Upon Our Lord's Sermon on the Mount V
| Author | John Wesley |
|---|---|
| Type | sermon |
| Year | 1748 |
| Passage ID | jw-sermon-025-012 |
| Words | 271 |
The Scribes, mentioned so often in the New Testament, as some of the most constant and vehement opposers of our Lord, were not secretaries, or men employed in writing only, as that term might incline us to believe. Neither were they lawyers, in our common sense of the word; although the word nomikoi is so rendered in our translation. Their employment had no affinity at all to that of a lawyer among us. They were conversant with the laws of God, and not with the laws of man. These were their study: It was their proper and peculiar business to read and expound the law and the Prophets, particularly in the synagogues. They were the ordinary, stated preachers among the Jews. So that if the sense of the original word was attended to, we might render it, the Divines. For these were the men who made divinity their profession: and they were generally (as their name literally imports) men of letters; men of the greatest account for learning that were then in the Jewish nation.
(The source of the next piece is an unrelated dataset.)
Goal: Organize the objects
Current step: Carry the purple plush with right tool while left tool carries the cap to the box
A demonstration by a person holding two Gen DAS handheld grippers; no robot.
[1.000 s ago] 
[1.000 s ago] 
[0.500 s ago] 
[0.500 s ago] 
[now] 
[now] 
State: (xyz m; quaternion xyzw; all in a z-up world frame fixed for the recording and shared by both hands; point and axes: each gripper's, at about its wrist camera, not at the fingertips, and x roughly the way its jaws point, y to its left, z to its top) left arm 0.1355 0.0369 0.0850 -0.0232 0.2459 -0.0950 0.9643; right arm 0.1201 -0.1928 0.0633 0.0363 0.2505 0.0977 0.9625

2. The Pharisees were a very ancient sect, or body of men, among the Jews; originally so called from the Hebrew word PRS -- which signifies to separate or divide. Not that they made any formal separation from, or division in, the national church. They were only distinguished from others by greater strictness of life, by more exactness of conversation. For they were zealous of the law in the minutest points; paying tithes of mint, anise, and cummin: And hence they were had in honour of all the people, and generally esteemed the holiest of men.